*** GIVEN INFORMATION ***

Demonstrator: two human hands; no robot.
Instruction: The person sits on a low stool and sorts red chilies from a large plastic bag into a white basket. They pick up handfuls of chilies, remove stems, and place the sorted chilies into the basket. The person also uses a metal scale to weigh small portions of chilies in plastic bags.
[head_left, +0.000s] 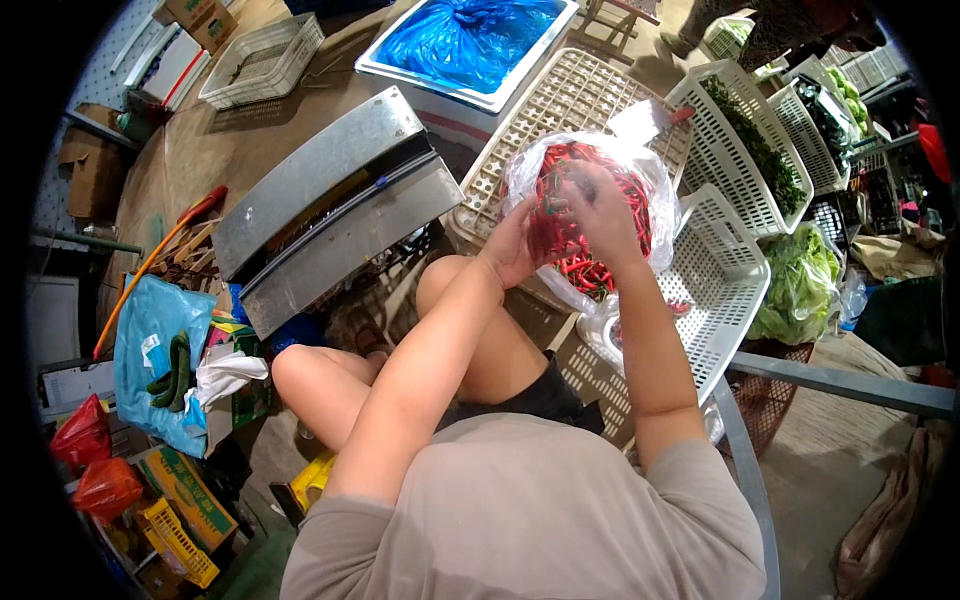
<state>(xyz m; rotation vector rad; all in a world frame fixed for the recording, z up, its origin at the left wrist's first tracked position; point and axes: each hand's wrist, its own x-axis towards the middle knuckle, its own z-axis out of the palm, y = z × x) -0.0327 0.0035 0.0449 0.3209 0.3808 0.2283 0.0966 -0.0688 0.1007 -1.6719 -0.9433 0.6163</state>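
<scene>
A clear plastic bag (660, 225) full of thin red chili peppers (581, 281) lies open in front of me. It rests on a beige plastic grid crate (517, 135) turned with its lattice face up. My left hand (516, 251) is at the bag's near left side, its fingers curled around a bunch of red chilies with some green stems. Close beside it, my right hand (606, 214) is over the chilies in the bag, blurred by motion. Its fingertips are partly hidden, and whether it pinches a chili cannot be made out.
A white perforated basket (724, 262) with a few chilies stands at right, beside bagged lettuce (799, 281). Leafy greens fill another crate (739, 127). A metal box (322, 187) lies left, a foam box with blue plastic (465, 45) behind. A person's legs (757, 37) show top right.
</scene>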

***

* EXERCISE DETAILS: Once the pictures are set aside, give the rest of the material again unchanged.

* ANSWER FOR THE TASK:
Demonstrator: two human hands; no robot.
Instruction: The person sits on a low stool and sorts red chilies from a large plastic bag into a white basket. They pick up handfuls of chilies, remove stems, and place the sorted chilies into the basket. The person also uses a metal scale to weigh small portions of chilies in plastic bags.
[head_left, +0.000s] 
<state>(xyz m; rotation vector rad; all in a world frame fixed for the recording, z up, its origin at the left wrist's first tracked position; point and axes: each hand's wrist, its own x-axis towards the middle knuckle, its own z-axis out of the palm, y = z × x) -0.0327 0.0035 0.0449 0.3209 0.3808 0.2283 0.0966 -0.0688 0.1007 -1.6719 -0.9433 0.6163</state>
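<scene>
A clear plastic bag (660, 225) full of thin red chili peppers (581, 281) lies open in front of me. It rests on a beige plastic grid crate (517, 135) turned with its lattice face up. My left hand (516, 251) is at the bag's near left side, its fingers curled around a bunch of red chilies with some green stems. Close beside it, my right hand (606, 214) is over the chilies in the bag, blurred by motion. Its fingertips are partly hidden, and whether it pinches a chili cannot be made out.
A white perforated basket (724, 262) with a few chilies stands at right, beside bagged lettuce (799, 281). Leafy greens fill another crate (739, 127). A metal box (322, 187) lies left, a foam box with blue plastic (465, 45) behind. A person's legs (757, 37) show top right.
</scene>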

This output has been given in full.